Images in the data are to be skipped, while every line is restated exactly as written.

SUPPLIED MATERIAL:
--- START ---

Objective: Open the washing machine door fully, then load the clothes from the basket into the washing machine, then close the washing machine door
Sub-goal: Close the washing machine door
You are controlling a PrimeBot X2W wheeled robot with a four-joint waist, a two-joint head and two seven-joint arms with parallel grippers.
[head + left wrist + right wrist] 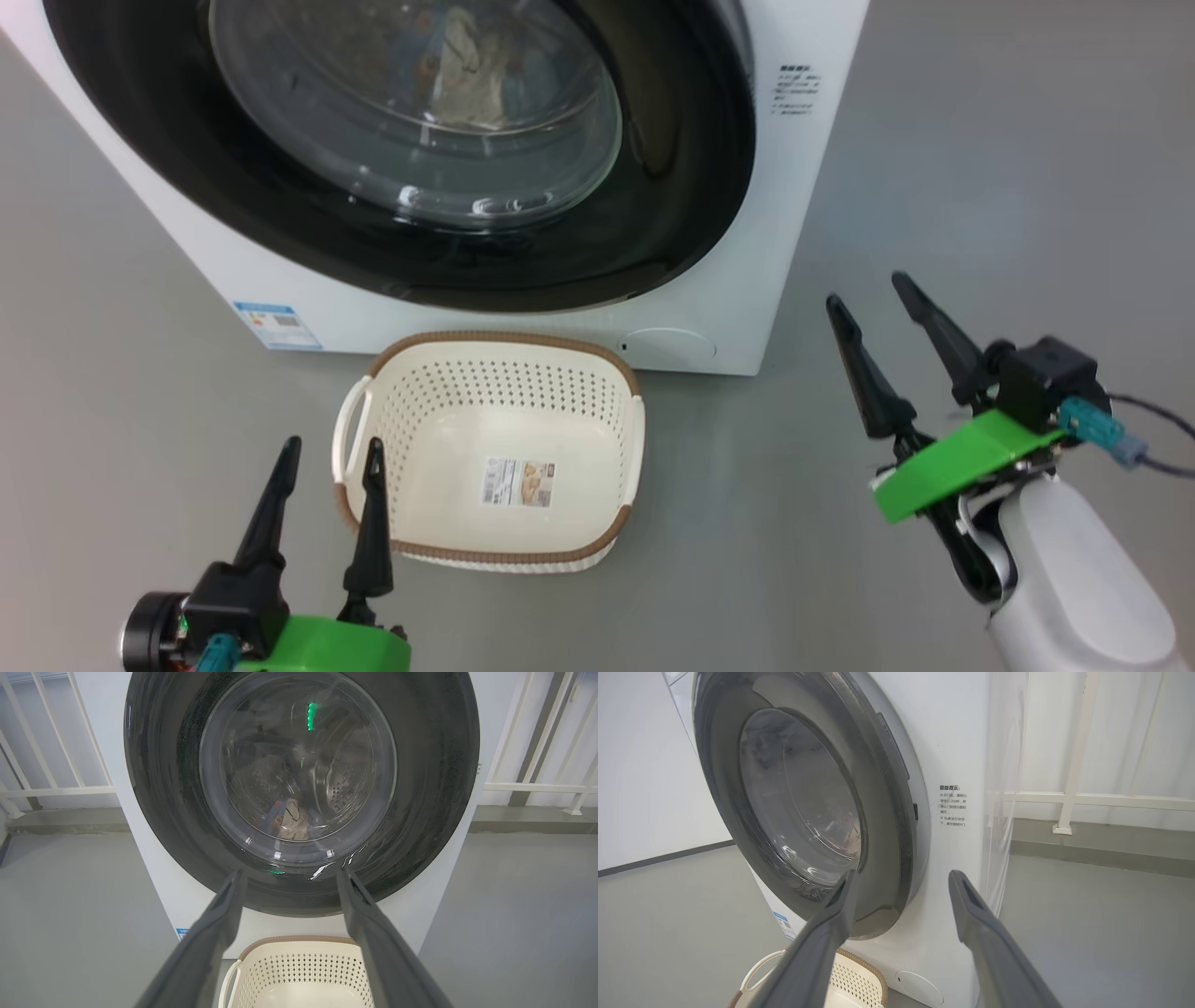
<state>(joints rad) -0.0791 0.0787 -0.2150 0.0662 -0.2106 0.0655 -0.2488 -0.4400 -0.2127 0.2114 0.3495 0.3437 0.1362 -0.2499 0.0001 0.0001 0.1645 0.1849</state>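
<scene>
The washing machine (738, 280) stands on the grey floor beyond both pairs of fingertips, its white front facing the grippers. The washing machine door (653, 187) sits shut against that front. In the left wrist view its black rim lies straight ahead of the left fingers. In the right wrist view it lies ahead and to the left of the right fingers.

The basket (504, 392) rests on the floor just before the machine, between the two grippers and much closer to the left one. In the head view the inner left finger crosses the basket's near left rim. Only a small sticker (518, 483) lies on its bottom.

The left gripper (334, 443) has its fingers spread wide and grips nothing, its tips aimed at the lower part of the door. The right gripper (864, 287) also has its fingers parted with nothing between them. It is well off to the basket's right, tips pointing toward the machine's front right corner.

The clothes (292, 821) lie inside the drum, seen through the door glass, past the left fingertips.

A round lower cover (668, 347) sits low on the front, left of the right fingertips. A blue-white label sticker (277, 325) is beyond the left fingertips.
</scene>
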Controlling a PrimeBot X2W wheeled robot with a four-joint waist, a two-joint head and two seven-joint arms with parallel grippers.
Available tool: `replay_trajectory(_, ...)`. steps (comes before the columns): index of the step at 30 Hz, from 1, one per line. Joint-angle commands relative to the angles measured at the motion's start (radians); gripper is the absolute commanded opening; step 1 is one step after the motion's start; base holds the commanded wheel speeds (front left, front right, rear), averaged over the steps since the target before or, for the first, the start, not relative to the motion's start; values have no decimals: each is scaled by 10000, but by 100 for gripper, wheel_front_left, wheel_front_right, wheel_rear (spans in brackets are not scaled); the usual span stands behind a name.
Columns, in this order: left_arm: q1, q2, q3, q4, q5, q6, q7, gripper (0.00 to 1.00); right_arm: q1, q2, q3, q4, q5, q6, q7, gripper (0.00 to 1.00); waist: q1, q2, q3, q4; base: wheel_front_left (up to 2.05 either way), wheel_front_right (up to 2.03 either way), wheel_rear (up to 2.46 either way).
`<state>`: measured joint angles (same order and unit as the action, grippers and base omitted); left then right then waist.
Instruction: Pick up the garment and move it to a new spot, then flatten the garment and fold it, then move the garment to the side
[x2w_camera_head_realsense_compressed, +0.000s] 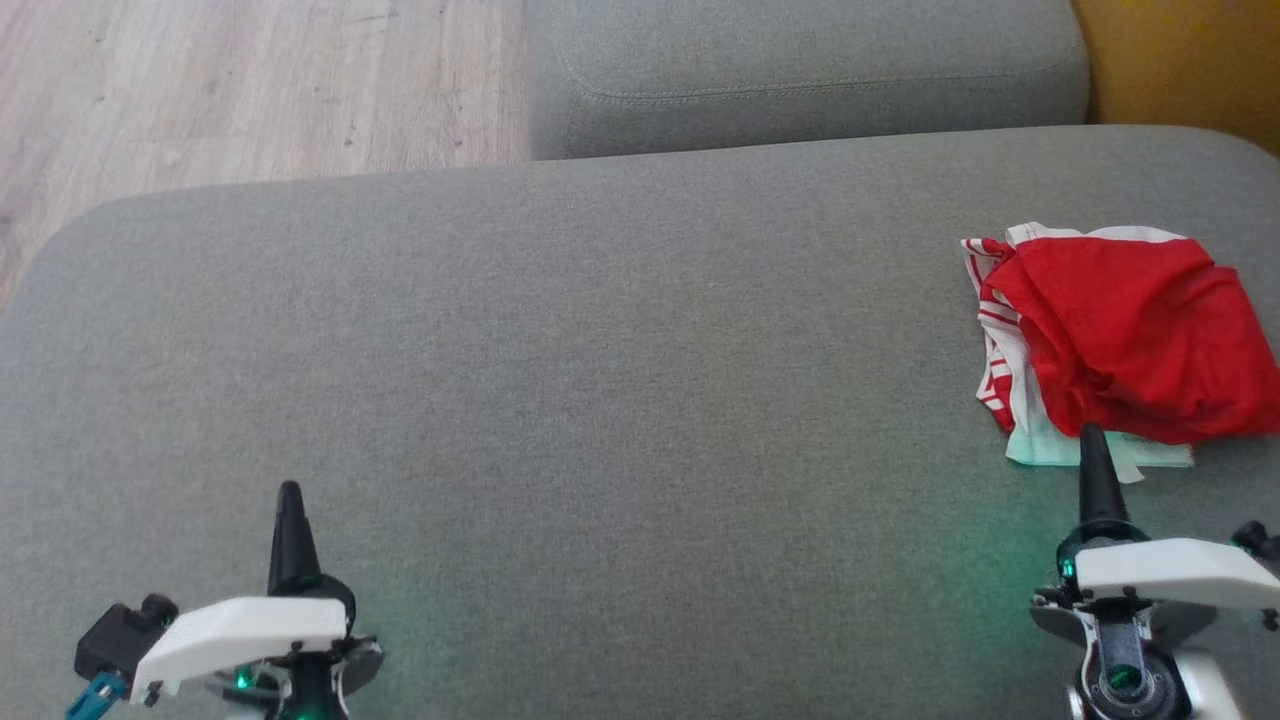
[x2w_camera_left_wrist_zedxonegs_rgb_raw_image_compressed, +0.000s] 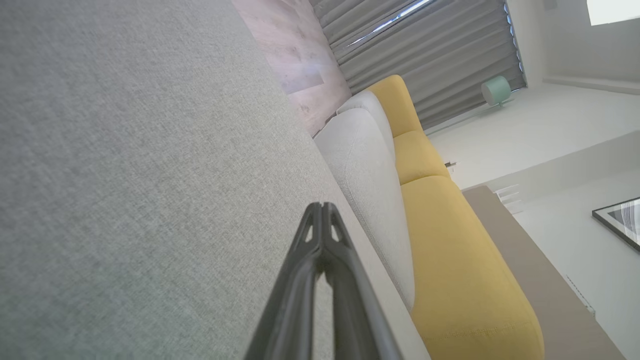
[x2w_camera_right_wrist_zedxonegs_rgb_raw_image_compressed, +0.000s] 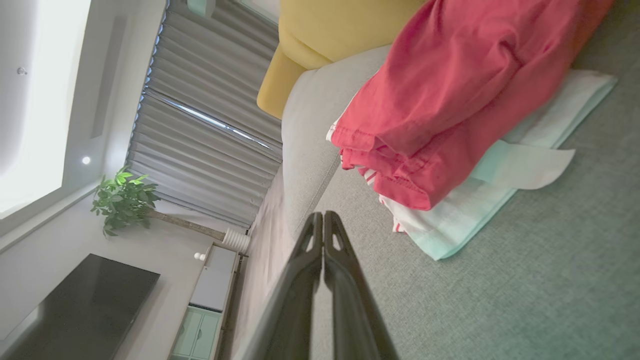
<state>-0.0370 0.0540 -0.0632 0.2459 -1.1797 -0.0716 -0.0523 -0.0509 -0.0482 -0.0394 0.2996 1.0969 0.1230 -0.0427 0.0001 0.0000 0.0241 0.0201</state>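
At the far left of the head view, a strip of pale wooden floor (x2w_camera_head_realsense_compressed: 250, 80) lies beyond a broad grey seat cushion (x2w_camera_head_realsense_compressed: 640, 350). The left pincer (x2w_camera_head_realsense_compressed: 290, 495) sits at the lower left over this cushion, with bare fabric all around it. The left wrist view shows the left pincer (x2w_camera_left_wrist_zedxonegs_rgb_raw_image_compressed: 321, 207) with its two dark fingers pressed together at the tips and nothing between them.

A second grey cushion (x2w_camera_head_realsense_compressed: 800, 70) lies behind the middle of the broad one, and a yellow sofa (x2w_camera_head_realsense_compressed: 1180, 60) shows at the top right corner.

The garment (x2w_camera_head_realsense_compressed: 1130, 330) lies crumpled near the right edge of the broad cushion, well apart from the left pincer. It is red on top, with red-and-white stripes along its left side and a pale mint-white layer beneath. Whether that layer belongs to the same piece cannot be told.

The right pincer (x2w_camera_head_realsense_compressed: 1092, 435) is at the lower right, its tip over the near edge of the pale layer. In the right wrist view, the right pincer (x2w_camera_right_wrist_zedxonegs_rgb_raw_image_compressed: 324, 216) is closed tip to tip and holds nothing, and the garment (x2w_camera_right_wrist_zedxonegs_rgb_raw_image_compressed: 450, 100) lies just ahead of it. Whether the tip touches the cloth cannot be told.
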Motion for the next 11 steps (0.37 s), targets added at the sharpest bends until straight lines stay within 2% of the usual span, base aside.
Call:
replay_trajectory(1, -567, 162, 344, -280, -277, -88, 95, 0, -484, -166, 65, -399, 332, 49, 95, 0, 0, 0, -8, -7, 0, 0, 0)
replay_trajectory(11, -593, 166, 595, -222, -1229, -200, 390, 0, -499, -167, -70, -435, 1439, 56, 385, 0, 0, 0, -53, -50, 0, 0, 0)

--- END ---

ANSWER TO THIS EXERCISE:
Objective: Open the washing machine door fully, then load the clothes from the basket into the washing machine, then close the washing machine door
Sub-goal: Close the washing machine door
You are controlling a PrimeBot X2W wheeled robot with a four-joint waist, a two-joint head and two seven-joint arms with parallel grippers.
[head + left wrist + right wrist] 
<state>(joints rad) -0.0791 0.0787 -0.2150 0.0662 -0.2106 0.0655 -0.2488 -0.4400 -0.2127 0.2114 0.3495 0.3437 0.1362 -0.2499 0.0001 0.0001 0.1645 0.1849</state>
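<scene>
The washing machine (738, 280) stands on the grey floor beyond both pairs of fingertips, its white front facing the grippers. The washing machine door (653, 187) sits shut against that front. In the left wrist view its black rim lies straight ahead of the left fingers. In the right wrist view it lies ahead and to the left of the right fingers.

The basket (504, 392) rests on the floor just before the machine, between the two grippers and much closer to the left one. In the head view the inner left finger crosses the basket's near left rim. Only a small sticker (518, 483) lies on its bottom.

The left gripper (334, 443) has its fingers spread wide and grips nothing, its tips aimed at the lower part of the door. The right gripper (864, 287) also has its fingers parted with nothing between them. It is well off to the basket's right, tips pointing toward the machine's front right corner.

The clothes (292, 821) lie inside the drum, seen through the door glass, past the left fingertips.

A round lower cover (668, 347) sits low on the front, left of the right fingertips. A blue-white label sticker (277, 325) is beyond the left fingertips.
</scene>
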Controlling a PrimeBot X2W wheeled robot with a four-joint waist, a two-joint head and two seven-joint arms with parallel grippers.
Available tool: `replay_trajectory(_, ...)`. steps (comes before the columns): index of the step at 30 Hz, from 1, one per line. Joint-angle commands relative to the angles measured at the motion's start (radians); gripper is the absolute commanded opening; step 1 is one step after the motion's start; base holds the commanded wheel speeds (front left, front right, rear), averaged over the steps since the target before or, for the first, the start, not relative to the motion's start; values have no decimals: each is scaled by 10000, but by 100 for gripper, wheel_front_left, wheel_front_right, wheel_rear (spans in brackets are not scaled); the usual span stands behind a name.
Columns, in this order: left_arm: q1, q2, q3, q4, q5, q6, q7, gripper (0.00 to 1.00); right_arm: q1, q2, q3, q4, q5, q6, q7, gripper (0.00 to 1.00); waist: q1, q2, q3, q4; base: wheel_front_left (up to 2.05 either way), wheel_front_right (up to 2.03 either way), wheel_rear (up to 2.46 either way).
`<state>`: measured joint angles (same order and unit as the action, grippers and base omitted); left then right then waist.
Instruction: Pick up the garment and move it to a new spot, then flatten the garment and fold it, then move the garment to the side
[x2w_camera_head_realsense_compressed, +0.000s] 
[x2w_camera_left_wrist_zedxonegs_rgb_raw_image_compressed, +0.000s] 
[x2w_camera_right_wrist_zedxonegs_rgb_raw_image_compressed, +0.000s] 
<state>-0.0370 0.0540 -0.0632 0.2459 -1.1797 -0.0716 -0.0523 -0.0509 -0.0482 -0.0394 0.2996 1.0969 0.1230 -0.0427 0.0001 0.0000 0.0241 0.0201</state>
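At the far left of the head view, a strip of pale wooden floor (x2w_camera_head_realsense_compressed: 250, 80) lies beyond a broad grey seat cushion (x2w_camera_head_realsense_compressed: 640, 350). The left pincer (x2w_camera_head_realsense_compressed: 290, 495) sits at the lower left over this cushion, with bare fabric all around it. The left wrist view shows the left pincer (x2w_camera_left_wrist_zedxonegs_rgb_raw_image_compressed: 321, 207) with its two dark fingers pressed together at the tips and nothing between them.

A second grey cushion (x2w_camera_head_realsense_compressed: 800, 70) lies behind the middle of the broad one, and a yellow sofa (x2w_camera_head_realsense_compressed: 1180, 60) shows at the top right corner.

The garment (x2w_camera_head_realsense_compressed: 1130, 330) lies crumpled near the right edge of the broad cushion, well apart from the left pincer. It is red on top, with red-and-white stripes along its left side and a pale mint-white layer beneath. Whether that layer belongs to the same piece cannot be told.

The right pincer (x2w_camera_head_realsense_compressed: 1092, 435) is at the lower right, its tip over the near edge of the pale layer. In the right wrist view, the right pincer (x2w_camera_right_wrist_zedxonegs_rgb_raw_image_compressed: 324, 216) is closed tip to tip and holds nothing, and the garment (x2w_camera_right_wrist_zedxonegs_rgb_raw_image_compressed: 450, 100) lies just ahead of it. Whether the tip touches the cloth cannot be told.
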Motion for the next 11 steps (0.37 s), targets added at the sharpest bends until straight lines stay within 2% of the usual span, base aside.
Call:
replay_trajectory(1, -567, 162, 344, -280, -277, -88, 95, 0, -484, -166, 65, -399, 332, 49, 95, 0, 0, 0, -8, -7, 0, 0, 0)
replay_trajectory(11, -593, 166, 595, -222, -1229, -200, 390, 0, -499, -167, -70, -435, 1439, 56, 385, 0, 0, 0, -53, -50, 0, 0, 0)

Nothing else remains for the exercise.